Capítulo 85 - Brincadeira de criança
A criatura ficou imóvel por um momento que pareceu se estender além do que era tolerável, como se o tempo tivesse cedido ao seu desejo. Os olhos brancos, lisos e artificiais, permaneciam sem piscar. Ele inclinou a cabeça devagar para o lado, num movimento que não simulava reflexão. Ela estava assistindo a uma performance, uma encenação para distraí-la, ou ainda pior, para apreciar o medo com mais atenção.
Os ombros estreitos dele subiram levemente antes que deslizasse um passo para o lado. Não houve som de impacto no piso nem vibração sentida sob seus pés. As sombras que nasciam de seus braços e pernas se projetavam pelas paredes e pelo chão, alongando-se demais e cobrindo as superfícies com um tom ainda mais escuro do que a escuridão natural daquele andar. Como tentáculos tímidos, elas exploravam o ambiente, sondando ângulos ocultos e testando os limites do tabuleiro em que ambos estavam prestes a jogar.
Emilly sentiu o estômago se contrair. Não era só medo. Era o reconhecimento tático de que aquilo dominava aquele terreno e estava confortável nele.
A criatura parou, um dos pés ligeiramente adiantado, como um corredor aguardando o tiro de largada. O sorriso seguia lá, quebrando-lhe o rosto num arco estático, e foi isso que a desestabilizou por uma fração de segundo.
Ela precisou de toda a disciplina acumulada em anos de treinamento para não desmoronar. As pernas estavam dormentes, pesadas, como se os ossos e músculos tivessem sido substituídos por concreto mal curado. Mas a sua mente era outra coisa.
“A coisa vai piorar. Se controla.”
Prendeu a respiração por dois segundos, recitou mentalmente o código de protocolo para situações de proximidade com ameaças de nível instável, que costumava zombar nos treinos por considerá-lo redundante: identificar, isolar, agir.
Agora fazia sentido.
Com o peso transferido para o calcanhar esquerdo, a parede ao lado serviu de apoio disfarçado. O suor que escorria de sua testa se misturava à poeira fina que impregnava o ambiente, resultando em pequenas queimaduras abrasivas a cada piscada.
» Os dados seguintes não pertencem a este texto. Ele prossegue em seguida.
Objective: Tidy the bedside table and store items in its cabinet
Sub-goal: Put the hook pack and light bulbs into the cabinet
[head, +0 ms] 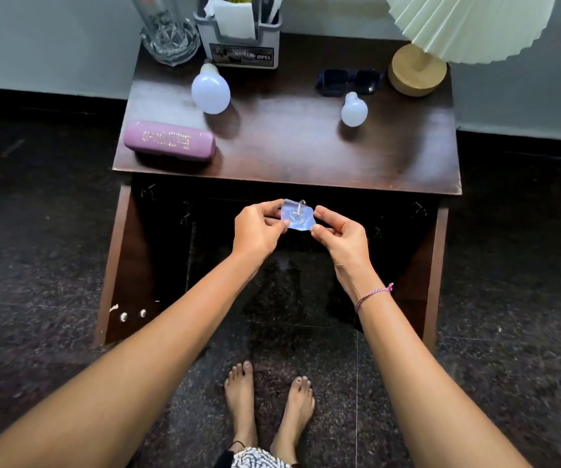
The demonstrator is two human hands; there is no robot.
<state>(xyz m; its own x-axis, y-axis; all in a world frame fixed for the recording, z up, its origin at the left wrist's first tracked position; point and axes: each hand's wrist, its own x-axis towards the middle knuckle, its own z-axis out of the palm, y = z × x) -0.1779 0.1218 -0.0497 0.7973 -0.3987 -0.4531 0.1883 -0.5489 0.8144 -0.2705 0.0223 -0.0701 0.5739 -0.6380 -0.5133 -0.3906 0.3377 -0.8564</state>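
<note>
A small clear adhesive wall hook [297,217] with a metal hook is pinched between my left hand [258,228] and my right hand [339,234], held in front of the open dark cabinet [171,238] below the table top. On the dark wooden bedside table [289,157] lie a large white bulb [210,91], a small white bulb [354,110], dark sunglasses [350,82] and a pink glasses case [169,140].
At the back stand a tall glass [167,32], a grey organiser box [242,38] with papers, and a lamp with a wooden base [416,69] and pleated shade [468,25]. The cabinet's two doors [120,265] swing outward. My bare feet [269,403] stand on the dark floor.
</note>
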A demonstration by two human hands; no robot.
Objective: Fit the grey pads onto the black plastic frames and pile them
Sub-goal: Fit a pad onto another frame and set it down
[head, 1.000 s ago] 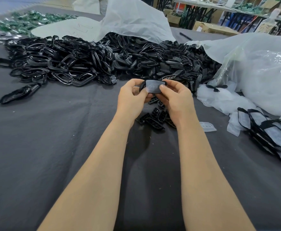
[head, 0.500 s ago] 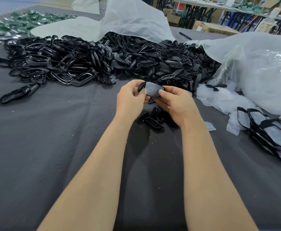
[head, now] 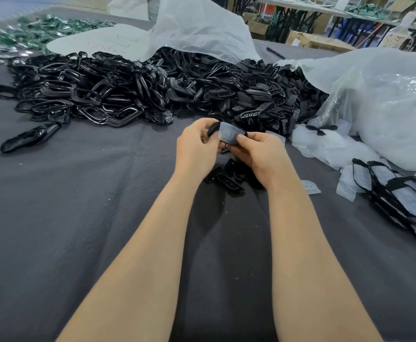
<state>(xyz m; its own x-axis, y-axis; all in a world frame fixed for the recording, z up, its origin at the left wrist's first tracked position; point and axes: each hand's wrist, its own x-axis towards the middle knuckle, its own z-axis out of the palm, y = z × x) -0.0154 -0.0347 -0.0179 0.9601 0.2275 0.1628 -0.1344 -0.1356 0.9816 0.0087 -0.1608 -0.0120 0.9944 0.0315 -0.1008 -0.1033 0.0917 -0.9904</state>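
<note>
While fitting is under way: left grip holds black frame; right grip pinches grey pad against it.
Risk: uneven thumb pressure could leave a pad edge unseated.

Room on the left, crowded top and right
The surface is open across the lower left of the frame. A heap of black frames blocks the top, plastic bags fill the upper right, finished pieces line the right edge, and small black parts lie in the middle.
</note>
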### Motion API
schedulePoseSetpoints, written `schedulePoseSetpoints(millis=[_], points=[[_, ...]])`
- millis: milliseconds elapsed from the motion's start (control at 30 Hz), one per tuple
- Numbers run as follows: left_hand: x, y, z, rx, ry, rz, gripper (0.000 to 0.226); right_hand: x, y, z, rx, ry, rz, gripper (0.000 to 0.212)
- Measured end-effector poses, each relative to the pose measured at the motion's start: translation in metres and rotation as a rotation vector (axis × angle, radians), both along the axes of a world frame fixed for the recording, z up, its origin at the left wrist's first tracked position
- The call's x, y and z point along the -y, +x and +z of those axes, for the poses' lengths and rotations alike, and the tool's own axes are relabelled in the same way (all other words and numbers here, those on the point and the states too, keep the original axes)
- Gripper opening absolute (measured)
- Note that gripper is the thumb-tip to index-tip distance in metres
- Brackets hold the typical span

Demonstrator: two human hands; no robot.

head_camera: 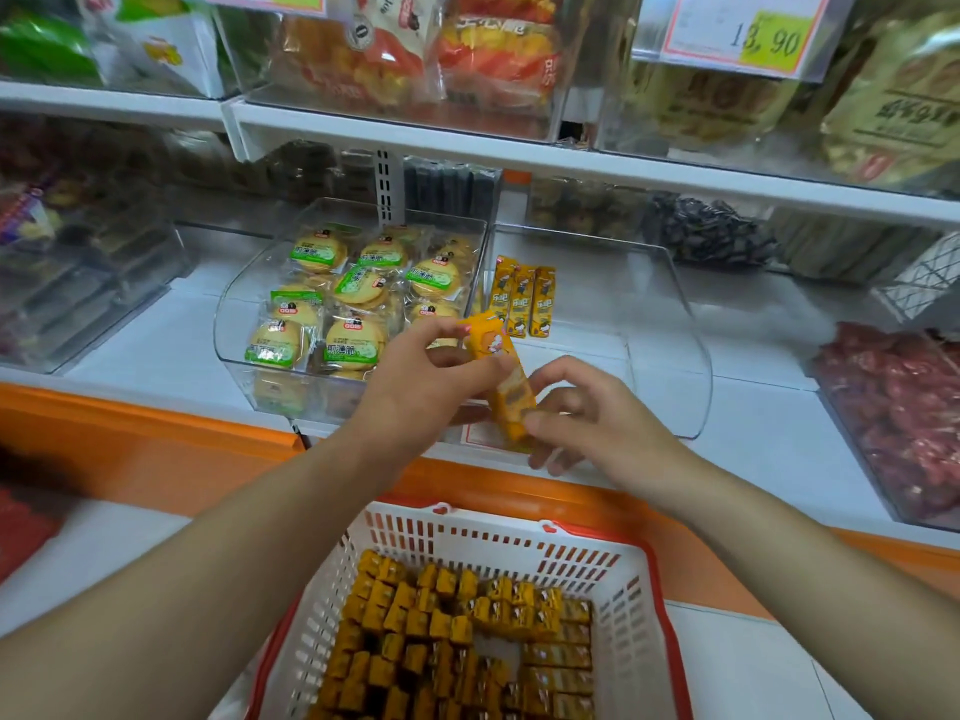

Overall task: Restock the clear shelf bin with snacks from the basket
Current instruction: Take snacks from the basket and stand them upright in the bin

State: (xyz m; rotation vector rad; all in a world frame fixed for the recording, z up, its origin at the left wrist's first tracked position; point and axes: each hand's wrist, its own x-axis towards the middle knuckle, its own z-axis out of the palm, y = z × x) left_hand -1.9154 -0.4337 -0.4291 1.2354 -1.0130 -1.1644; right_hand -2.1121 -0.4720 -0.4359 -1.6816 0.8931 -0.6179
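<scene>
Both my hands hold a small bundle of yellow snack packs [501, 374] in front of the clear shelf bin [670, 324]. My left hand [426, 376] pinches the bundle's upper end; my right hand [587, 413] grips its lower end. The bin holds three yellow snack packs [522, 301] lying side by side at its back left, and the rest of its floor is bare. Below my arms stands a white basket [636, 600] with a red rim, filled with several more yellow snack packs [457, 631].
A neighbouring clear bin [234, 304] to the left holds round green-labelled biscuit packs [358, 293]. Another bin with red-wrapped snacks [904, 407] stands at the right. An upper shelf [519, 153] carries bagged goods and a price tag [748, 28]. An orange shelf edge [156, 433] runs below.
</scene>
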Motion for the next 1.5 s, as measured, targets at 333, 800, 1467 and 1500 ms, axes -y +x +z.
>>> schedulePoseSetpoints(millis=[333,800,1467,1500], points=[[0.007,-0.011,-0.013,0.134,-0.048,-0.001,0.04,0.01,0.005,0.002,0.107,-0.124,-0.078,0.055],[0.033,0.023,-0.036,0.851,-0.093,0.227,0.061,0.134,0.002,-0.003,-0.209,-0.34,-0.433,0.052],[0.037,0.028,-0.05,1.066,0.021,0.079,0.082,0.232,0.023,-0.052,-0.618,-0.318,-0.629,0.04],[0.036,0.029,-0.048,1.051,0.021,0.072,0.079,0.229,0.022,-0.047,-0.641,-0.325,-0.622,0.036]])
No entanto, manteve os olhos abertos, fixos no inimigo, à espera da brecha da qual sabia que não seria concedida. Não porque fosse imprudente, mas porque não precisava.
Mesmo assim, ela se obrigou a se mover.
O primeiro impulso veio quase sem aviso. Um espasmo nervoso ativou sua perna direita. O joelho protestou, agudo, um choque se espalhou até o quadril. Mas Emilly ignorou e empurrou-se do chão. A ascensão foi deselegante, sem a precisão que desejava – não era uma arrancada limpa, mas sim um animal ferido tentando sair da mira do caçador.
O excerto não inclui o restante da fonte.